Go to the line that includes "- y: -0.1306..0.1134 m" and retype it, then every line after it to the end of the data, adding nothing.

##############################

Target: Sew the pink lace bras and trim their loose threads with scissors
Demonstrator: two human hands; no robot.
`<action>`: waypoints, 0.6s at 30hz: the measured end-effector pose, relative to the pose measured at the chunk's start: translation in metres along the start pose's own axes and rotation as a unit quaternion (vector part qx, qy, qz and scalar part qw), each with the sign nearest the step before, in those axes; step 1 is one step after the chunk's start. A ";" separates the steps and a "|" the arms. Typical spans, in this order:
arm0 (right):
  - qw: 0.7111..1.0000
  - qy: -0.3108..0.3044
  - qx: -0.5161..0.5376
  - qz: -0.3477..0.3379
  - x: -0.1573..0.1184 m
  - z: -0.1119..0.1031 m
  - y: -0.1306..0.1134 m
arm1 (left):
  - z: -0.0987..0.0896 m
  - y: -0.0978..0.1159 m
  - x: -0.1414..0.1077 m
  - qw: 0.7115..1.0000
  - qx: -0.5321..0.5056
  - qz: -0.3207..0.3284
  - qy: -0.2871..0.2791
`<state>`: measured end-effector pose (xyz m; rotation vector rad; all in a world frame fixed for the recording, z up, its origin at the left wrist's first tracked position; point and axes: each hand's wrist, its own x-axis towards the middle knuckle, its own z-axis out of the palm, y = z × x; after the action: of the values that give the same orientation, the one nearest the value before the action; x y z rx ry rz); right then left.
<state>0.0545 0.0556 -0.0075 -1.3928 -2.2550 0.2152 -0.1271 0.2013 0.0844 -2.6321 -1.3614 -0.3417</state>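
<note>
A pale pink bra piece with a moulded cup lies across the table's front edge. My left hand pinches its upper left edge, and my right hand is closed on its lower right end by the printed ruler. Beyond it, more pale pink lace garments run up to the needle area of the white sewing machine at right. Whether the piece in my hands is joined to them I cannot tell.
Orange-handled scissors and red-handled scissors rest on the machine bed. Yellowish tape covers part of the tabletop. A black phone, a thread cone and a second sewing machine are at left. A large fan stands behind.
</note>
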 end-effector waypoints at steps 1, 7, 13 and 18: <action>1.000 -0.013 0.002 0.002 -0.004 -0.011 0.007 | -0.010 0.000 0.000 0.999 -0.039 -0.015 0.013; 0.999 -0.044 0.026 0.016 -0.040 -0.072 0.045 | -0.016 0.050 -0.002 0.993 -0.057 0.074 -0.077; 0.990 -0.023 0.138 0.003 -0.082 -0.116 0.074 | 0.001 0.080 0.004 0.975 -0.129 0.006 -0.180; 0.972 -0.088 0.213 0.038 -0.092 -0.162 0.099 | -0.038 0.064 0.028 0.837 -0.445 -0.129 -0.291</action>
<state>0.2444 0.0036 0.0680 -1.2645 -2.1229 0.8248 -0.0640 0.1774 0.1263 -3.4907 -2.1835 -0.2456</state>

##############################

◆ **Task answer**
  - y: -0.1306..0.1134 m
arm1 (left):
  - z: -0.0987..0.0896 m
  - y: -0.0978..0.1159 m
  - x: -0.1414..0.1077 m
  - qw: 0.7115..1.0000
  - qx: -0.5321..0.5056
  - qz: -0.3207..0.3284
  - qy: -0.2871..0.2791
`<state>`: measured end-effector pose (xyz m; rotation vector rad; all in a world frame fixed for the recording, z up, its origin at the left wrist's first tracked position; point and axes: each hand's wrist, its own x-axis towards the middle knuckle, its own z-axis out of the palm, y = z × x; after the action: of the values that give the same orientation, the one nearest the value before the action; x y z rx ry rz); right then left.
<state>0.0545 0.0556 -0.0075 -1.3928 -2.2550 0.2152 -0.1271 0.2013 0.0844 -2.6321 -1.3614 -0.3417</state>
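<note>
A pale pink bra piece with a moulded cup lies across the table's front edge. My left hand pinches its upper left edge, and my right hand is closed on its lower right end by the printed ruler. Beyond it, more pale pink lace garments run up to the needle area of the white sewing machine at right. Whether the piece in my hands is joined to them I cannot tell.
Orange-handled scissors and red-handled scissors rest on the machine bed. Yellowish tape covers part of the tabletop. A black phone, a thread cone and a second sewing machine are at left. A large fan stands behind.
</note>
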 end-effector waypoints at steps 1, 7, 13 and 18: <action>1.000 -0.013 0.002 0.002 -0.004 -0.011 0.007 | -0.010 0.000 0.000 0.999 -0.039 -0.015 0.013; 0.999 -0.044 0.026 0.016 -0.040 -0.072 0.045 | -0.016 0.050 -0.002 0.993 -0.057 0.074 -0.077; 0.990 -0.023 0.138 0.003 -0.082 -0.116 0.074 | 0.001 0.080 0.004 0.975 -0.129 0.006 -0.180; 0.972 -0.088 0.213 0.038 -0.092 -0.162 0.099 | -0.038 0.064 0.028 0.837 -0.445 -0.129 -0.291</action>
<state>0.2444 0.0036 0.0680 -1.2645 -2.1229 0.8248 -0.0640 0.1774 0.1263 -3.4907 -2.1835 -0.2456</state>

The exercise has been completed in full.